Gansey stays, makes small talk with the technician.
Adam stays awake for a valiant five minutes in the machine before both the tech and Gansey hear Adam’s breathing even out, and Gansey sighs.
He’s not going to wake up easily.
:: ::
Adam is sitting with his head between his knees, trying to breath through the nausea when Blue and Ronan come out of the meeting. Ronan has some idea of what’s going on, because one of the doctors in the meeting wrote an order for some anti-nausea meds and apparently they can’t leave until some doctor verifies that the vomiting hasn’t messed with anything that they haven’t already tested for.
“Hey,” Ronan says, a hand gentle on Adam’s back.
“Hi,” Adam croaks back, turns his head and gives Ronan a toothy smile. “They’re giving me the good shit. I’m gonna black the fuck out.”
“Oh, now you’re all about drugs,” Ronan says, but there’s no heat to it. “Think you can make it to dialysis?”
“You fucking know it,” Adam says. “Actually, unclear. There’s an elevator involved.”

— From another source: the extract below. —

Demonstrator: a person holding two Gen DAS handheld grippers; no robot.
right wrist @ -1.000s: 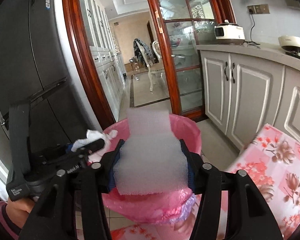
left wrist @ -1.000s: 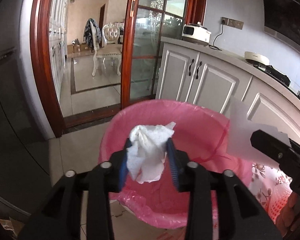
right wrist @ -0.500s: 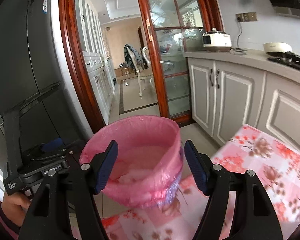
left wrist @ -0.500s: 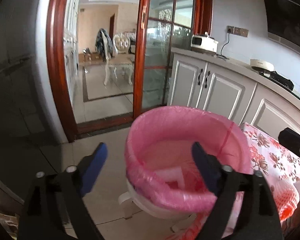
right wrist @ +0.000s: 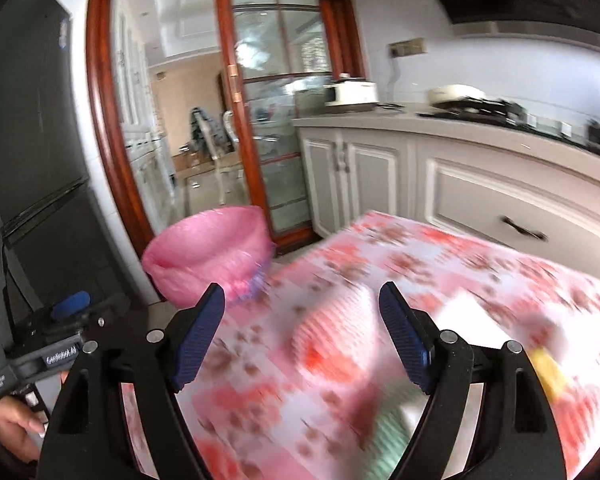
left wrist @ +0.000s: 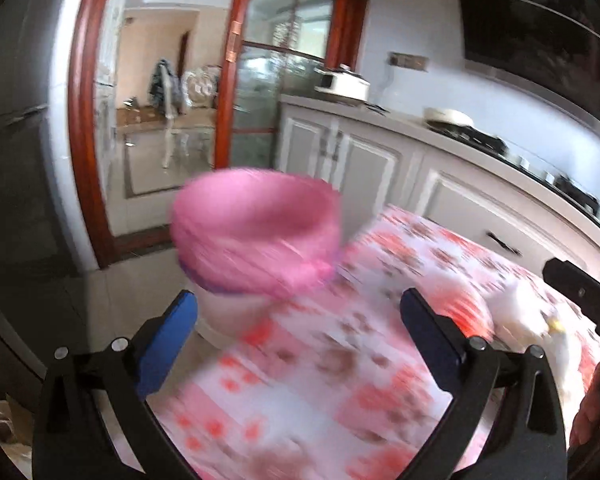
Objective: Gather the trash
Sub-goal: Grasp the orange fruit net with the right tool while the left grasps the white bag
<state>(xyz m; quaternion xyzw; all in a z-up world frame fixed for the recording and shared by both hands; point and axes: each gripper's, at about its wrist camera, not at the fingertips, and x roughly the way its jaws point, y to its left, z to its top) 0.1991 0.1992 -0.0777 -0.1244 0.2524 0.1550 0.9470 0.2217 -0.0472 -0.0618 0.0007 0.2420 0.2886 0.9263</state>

“The fuck?” Blue asks, but Ronan just sighs.
“It’s weird. Gravity, and shit,” Adam says.
“Yeah, he almost puked up a wall after the elevator to the MRI,” Gansey confirms.
“Excuse me?” Ronan asks. “You’re messy today, Parrish.”

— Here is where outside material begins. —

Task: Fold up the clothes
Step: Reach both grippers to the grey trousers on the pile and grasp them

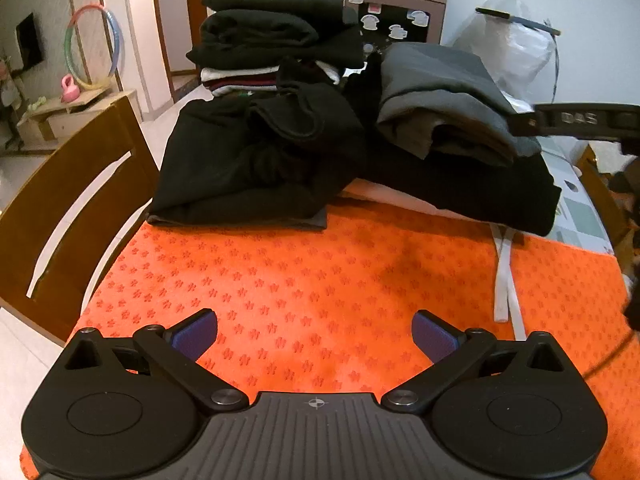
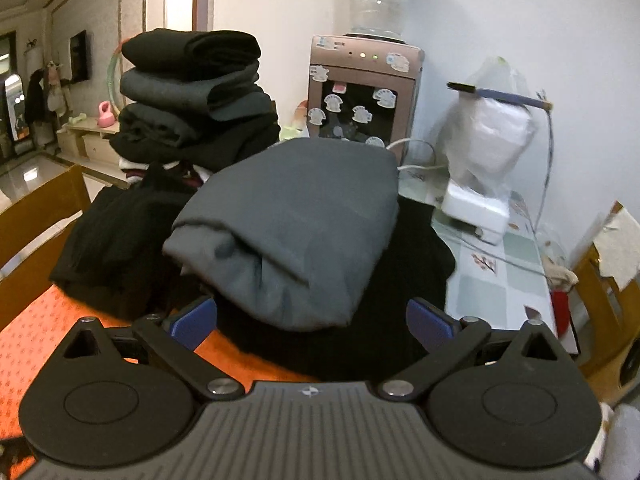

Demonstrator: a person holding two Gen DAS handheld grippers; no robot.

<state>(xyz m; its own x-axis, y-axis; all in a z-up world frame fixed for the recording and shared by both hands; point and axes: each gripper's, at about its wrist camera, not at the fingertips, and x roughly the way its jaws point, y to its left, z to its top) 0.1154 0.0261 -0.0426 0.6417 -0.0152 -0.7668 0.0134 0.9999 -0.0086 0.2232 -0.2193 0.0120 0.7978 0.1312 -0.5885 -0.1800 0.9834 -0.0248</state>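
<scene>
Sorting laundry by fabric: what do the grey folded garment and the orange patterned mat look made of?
The grey folded garment looks like smooth matte knit, maybe cotton jersey: soft rounded folds, no sheen. The orange patterned mat looks like towel-like microfibre, with a fuzzy surface and embossed flower shapes; exact fibres can't be told.

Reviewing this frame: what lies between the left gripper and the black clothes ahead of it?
Only bare orange cloth lies between the open left gripper and the black clothes, as the left wrist view shows.

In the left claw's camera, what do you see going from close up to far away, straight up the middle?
Left claw → orange mat → crumpled black garment → tall stack of folded clothes.
</scene>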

“Fuck off,” Adam says, but he lets Ronan help him to his feet. “For real, I’m fine. I can get there and then I’m gonna take the good pill and someone will get my body into the chair.”
“Not a great way to think about this,” Ronan grunts. “Keep the mask on, as long as you’re not about to upchuck.”

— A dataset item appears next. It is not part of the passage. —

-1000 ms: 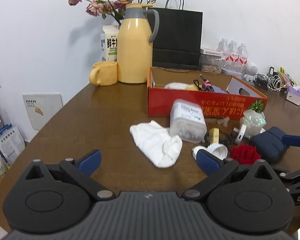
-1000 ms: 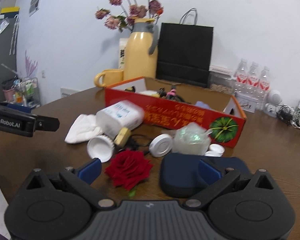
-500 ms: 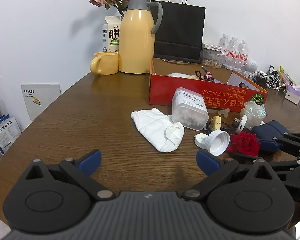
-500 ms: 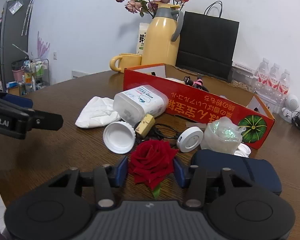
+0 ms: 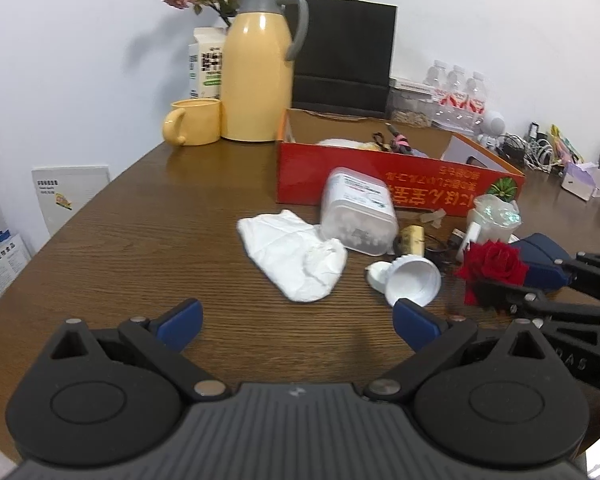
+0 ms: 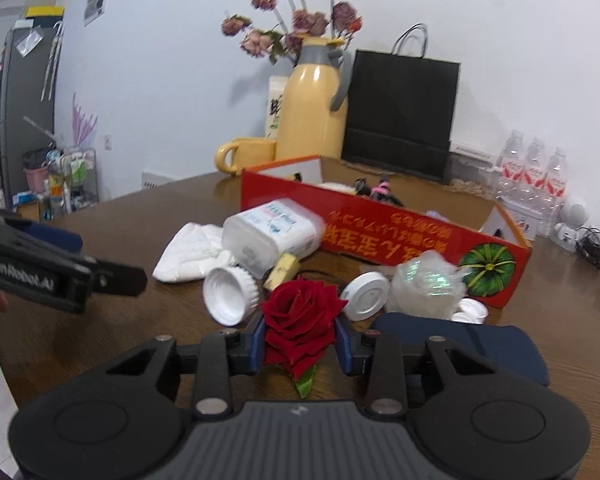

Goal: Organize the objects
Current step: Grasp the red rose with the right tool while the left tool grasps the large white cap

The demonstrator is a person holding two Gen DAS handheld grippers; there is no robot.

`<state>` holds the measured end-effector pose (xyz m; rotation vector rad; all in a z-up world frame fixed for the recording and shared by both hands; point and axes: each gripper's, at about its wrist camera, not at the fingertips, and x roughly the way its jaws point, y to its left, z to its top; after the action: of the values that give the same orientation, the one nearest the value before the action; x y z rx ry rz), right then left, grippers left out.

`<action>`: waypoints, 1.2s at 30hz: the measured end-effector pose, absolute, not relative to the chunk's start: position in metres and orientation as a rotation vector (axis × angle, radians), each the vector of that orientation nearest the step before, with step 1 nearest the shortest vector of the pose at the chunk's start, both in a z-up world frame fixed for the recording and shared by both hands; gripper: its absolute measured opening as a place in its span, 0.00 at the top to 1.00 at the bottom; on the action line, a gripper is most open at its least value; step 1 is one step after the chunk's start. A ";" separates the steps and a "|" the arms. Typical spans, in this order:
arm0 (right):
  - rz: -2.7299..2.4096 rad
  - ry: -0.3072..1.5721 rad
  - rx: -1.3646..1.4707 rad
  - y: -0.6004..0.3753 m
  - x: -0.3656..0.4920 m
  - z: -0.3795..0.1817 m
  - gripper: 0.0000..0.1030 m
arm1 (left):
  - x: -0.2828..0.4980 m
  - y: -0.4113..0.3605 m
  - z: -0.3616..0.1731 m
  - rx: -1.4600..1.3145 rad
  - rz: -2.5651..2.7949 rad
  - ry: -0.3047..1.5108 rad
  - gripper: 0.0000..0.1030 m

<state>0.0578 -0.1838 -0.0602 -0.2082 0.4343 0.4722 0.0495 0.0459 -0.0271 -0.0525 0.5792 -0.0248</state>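
A red rose (image 6: 298, 312) lies at the table's front between the blue pads of my right gripper (image 6: 300, 340). The jaws are closing and the pads press its petals from both sides. In the left wrist view the rose (image 5: 494, 264) shows at the right with the right gripper's fingers (image 5: 560, 308) reaching in around it. My left gripper (image 5: 296, 316) is open over bare wood, nothing between its fingers. Behind stands the red cardboard box (image 6: 400, 236) with small items inside.
Around the rose lie a white lid (image 6: 230, 294), a toppled plastic jar (image 6: 272, 236), a white cloth (image 5: 296, 252), a white disc (image 6: 366, 290), a shiny wrapped bundle (image 6: 428, 284) and a navy case (image 6: 480, 344). A yellow thermos (image 5: 258, 68), mug (image 5: 192, 122) and black bag (image 5: 344, 52) stand behind.
My right gripper has shifted left from the navy case to the rose, and its jaws have gone from wide apart to pressing on the flower. The left gripper has stayed open.
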 end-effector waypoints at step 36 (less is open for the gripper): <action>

“If everyone in dialysis is immunocompromised, is no one immunocompromised?” Adam asks, his eyes tired enough that no one can tell if he’s really smiling beneath the mask or not.
“You get super weird when you’re exhausted,” Blue comments, as they slowly make their way towards the elevator. They’re all matching Adam’s pace, and Ronan’s grip on Adam’s hand isn’t just there because it can be, it’s a physical support.
Sure enough, Adam’s grip on both Ronan’s hand and the elevator rail is tight, his knees quaking and his eyes closing as he just tries to keep it together.
“Adam, man,” Gansey starts, because he’s not certain Adam’s going to take another step. “You good? I can get a—”
“I’m fine,” Adam gets out, only gags once on his way through the preparation. Ronan does most of the hard work, the cleaning of the fistula and the food log talk, and he basically lifts Adam onto the scale for the dry weight.
Adam is already mostly asleep as the nurse goes through the pre-dialysis routine, his blanket already laid over him. Ronan has Adam’s laptop out, is responding to emails so he can ask questions before Adam becomes completely dead to the world.
“Only two more,” the nurse says, as she maneuvers Adam’s arm to insert the connections to the artificial kidney. “You’ve almost made it.”
Adam opens his eyes, just a little bit. He’s smiling underneath the mask, but his eyes keep fluttering closed.
“Holy shit this is strong,” is what Adam replies, and Blue chuckles. Gansey is off socializing with every single person in the center, and Ronan only looks up from Adam’s laptop briefly.
“Hey, asshole. What the hell do I say to Lucia? She says she uploaded some weird NMR data to the Dropbox and doesn’t know what to do while they sort it out,” Ronan says, and Adam’s head turns, but his eyes stay closed.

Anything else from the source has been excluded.